When it comes to important nutrients, vitamin C is among the most touted. For many people, when they think of the multifaceted vitamin their minds immediately travel to oranges and grapefruit. But there are many other, even more nutrient-stacked sources of vitamin C that you can add to your diet before resorting to citrus fruit.
Vitamin C has received a great deal of attention, and with good reason. Higher blood levels of vitamin C may be the ideal nutrition marker for overall health,” Dr. Mark Moyad, of the University of Michigan, told WebMD. “The more we study vitamin C, the better our understanding of how diverse it is in protecting our health, from cardiovascular, cancer, stroke, eye health [and] immunity to living longer.”
Because vitamin C is such an essential nutrient, doctors and nutritionists often recommend incorporating it into a healthy routine.

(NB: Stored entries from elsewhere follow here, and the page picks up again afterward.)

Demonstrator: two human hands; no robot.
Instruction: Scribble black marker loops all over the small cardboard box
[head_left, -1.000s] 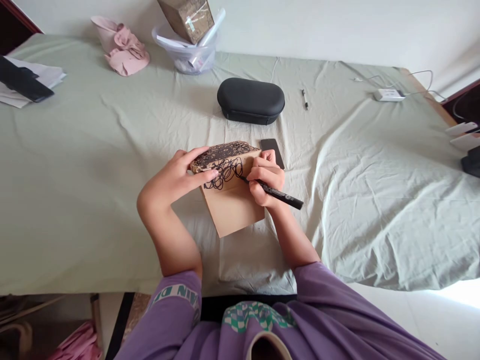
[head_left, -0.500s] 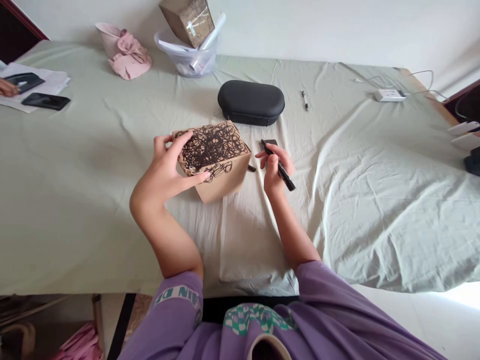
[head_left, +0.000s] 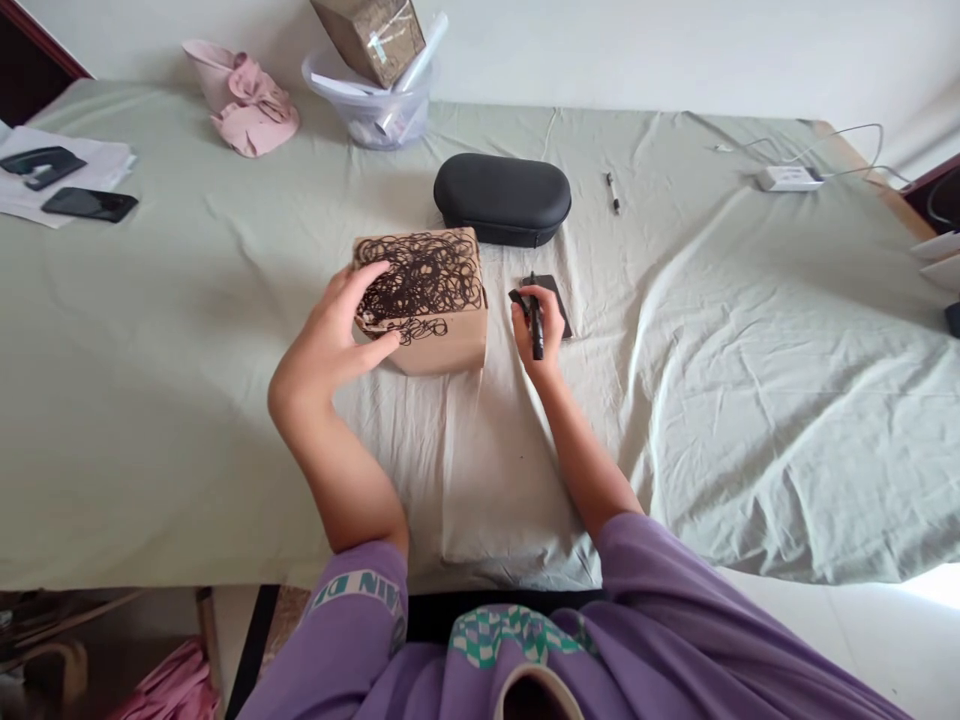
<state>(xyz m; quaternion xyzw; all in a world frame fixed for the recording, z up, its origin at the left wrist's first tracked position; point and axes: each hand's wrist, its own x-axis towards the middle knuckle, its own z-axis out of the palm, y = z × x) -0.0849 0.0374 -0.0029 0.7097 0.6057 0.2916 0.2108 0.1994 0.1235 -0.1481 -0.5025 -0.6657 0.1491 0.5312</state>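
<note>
A brown cardboard box [head_left: 442, 340] rests on the green cloth, its top covered in black scribbles. My left hand [head_left: 330, 340] lies on the box's left side, fingers spread over the top and front edge. To the right of the box, my right hand [head_left: 536, 335] is closed round a black marker [head_left: 535, 325], which points away from me. The marker's cap [head_left: 517, 297] sits at the fingertips, touching the marker's end. A small dark flat phone [head_left: 559, 300] lies just beyond that hand.
A black oval case [head_left: 502, 198] sits behind the box. Farther back stand a clear tub [head_left: 371, 110] holding a box and rolls, and a pink cloth item [head_left: 244, 95]. A pen [head_left: 613, 192], a white charger [head_left: 787, 178], papers and a phone [head_left: 88, 203] lie around.
The box was tilted up while my right hand scribbled on its front; now it lies flat on the cloth. My right hand has drawn away to the right and turned the marker toward its cap.
</note>
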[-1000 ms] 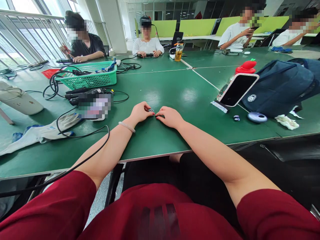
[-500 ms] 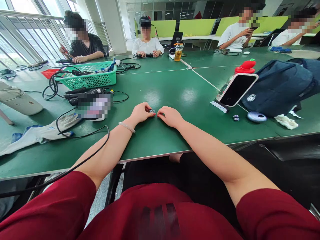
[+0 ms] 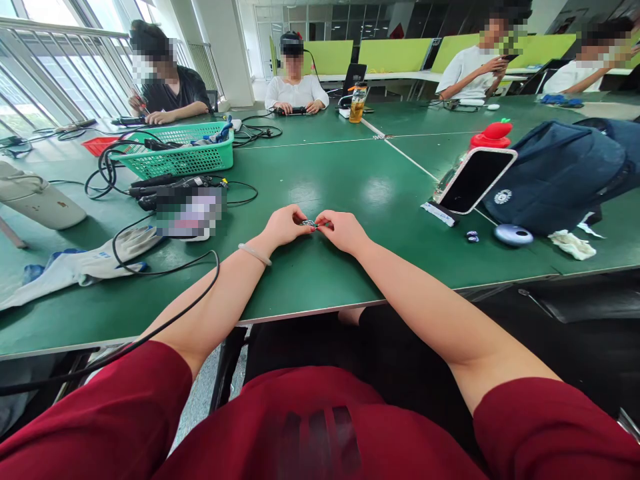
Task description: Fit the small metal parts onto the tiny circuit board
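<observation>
Over the green table (image 3: 300, 280), my left hand (image 3: 285, 225) pinches a small silvery object (image 3: 308, 223) between thumb and fingers. The object has a dark-and-light pattern, but it is too small for me to tell its kind. My right hand (image 3: 345, 231) is closed in a pinch at the object's right end, fingertips close against my left thumb. Fingers of both hands partly cover the object.
Left lie a work glove (image 3: 95, 259), a black cable (image 3: 210, 277) crossing my left forearm, and a green basket (image 3: 180, 160). On the right are a propped phone (image 3: 477, 179), a purple round case (image 3: 513, 235) and a blue backpack (image 3: 555, 173). Several people sit across the table.
My right hand has moved slightly left, closing the small gap to the silvery object and pinching at its right end. My left hand stays nearly still, holding it.
</observation>
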Demonstrator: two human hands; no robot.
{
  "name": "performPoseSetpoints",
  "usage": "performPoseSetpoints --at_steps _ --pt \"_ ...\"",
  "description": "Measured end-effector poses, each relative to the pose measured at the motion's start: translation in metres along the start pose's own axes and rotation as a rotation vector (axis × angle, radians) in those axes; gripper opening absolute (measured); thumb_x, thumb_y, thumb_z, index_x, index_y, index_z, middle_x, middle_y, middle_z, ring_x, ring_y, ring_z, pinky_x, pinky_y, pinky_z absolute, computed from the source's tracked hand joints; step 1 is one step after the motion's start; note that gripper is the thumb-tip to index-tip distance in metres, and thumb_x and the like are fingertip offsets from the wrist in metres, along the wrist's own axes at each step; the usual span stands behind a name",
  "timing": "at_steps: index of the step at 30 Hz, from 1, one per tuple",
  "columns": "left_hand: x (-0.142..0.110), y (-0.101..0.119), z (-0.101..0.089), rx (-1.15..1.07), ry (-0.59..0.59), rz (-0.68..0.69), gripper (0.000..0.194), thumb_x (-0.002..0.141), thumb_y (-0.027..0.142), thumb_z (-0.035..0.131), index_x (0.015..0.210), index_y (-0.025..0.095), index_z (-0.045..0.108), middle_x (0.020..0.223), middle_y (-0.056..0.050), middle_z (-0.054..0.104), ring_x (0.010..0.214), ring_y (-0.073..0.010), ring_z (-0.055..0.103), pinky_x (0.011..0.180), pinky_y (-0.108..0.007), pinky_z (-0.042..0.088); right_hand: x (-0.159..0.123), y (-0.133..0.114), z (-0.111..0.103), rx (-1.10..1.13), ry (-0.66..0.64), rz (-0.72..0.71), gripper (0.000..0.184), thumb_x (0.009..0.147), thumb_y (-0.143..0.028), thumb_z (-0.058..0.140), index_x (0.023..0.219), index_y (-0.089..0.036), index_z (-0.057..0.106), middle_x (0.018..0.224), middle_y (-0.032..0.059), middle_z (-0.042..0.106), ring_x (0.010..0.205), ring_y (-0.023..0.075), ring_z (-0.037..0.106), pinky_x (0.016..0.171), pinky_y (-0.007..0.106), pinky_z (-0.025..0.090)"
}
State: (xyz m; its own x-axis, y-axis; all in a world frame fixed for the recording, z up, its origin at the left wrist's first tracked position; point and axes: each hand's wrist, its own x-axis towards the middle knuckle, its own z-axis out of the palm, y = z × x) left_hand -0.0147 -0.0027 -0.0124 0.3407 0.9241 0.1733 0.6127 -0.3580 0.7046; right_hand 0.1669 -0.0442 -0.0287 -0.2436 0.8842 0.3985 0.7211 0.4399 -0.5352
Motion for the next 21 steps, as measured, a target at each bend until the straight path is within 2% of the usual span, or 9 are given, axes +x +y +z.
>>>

Oranges contain about 51.1 milligrams of vitamin C. Grapefruits contain about 38.4 milligrams of vitamin C. If you want to avoid supplements and aren’t too keen on oranges and grapefruit, here are some alternatives that are both healthful and super tasty:
Kale is among the most trendy superfoods. It’s a great source of fiber, potassium, and B vitamins. Kale also (surprise, surprise) contains more vitamin C than an orange, with one cup of kale holding about 80.4 milligrams of the nutrient.
A single papaya contains about 95.6 milligrams of vitamin C. The sweet, tropical fruit is also a great source of cancer-preventing antioxidants and digestion-improving fiber and enzymes.
Kiwi, or “kiwifruit,” is full of healthful nutrients. When incorporated into your diet, kiwi can help reduce heart disease, diabetes, and cancer risk. One kiwi contains about 64 milligrams of vitamin C.
This is good news for anyone who loves spice. There’s about 64.7 milligrams of vitamin C in one chili pepper. The peppers are also great for your blood pressure, eye health, and cognitive function.
One cup of pineapple chunks contains about 78.9 milligrams of vitamin C. Pineapples are also great for bone strength, eye health, and digestion.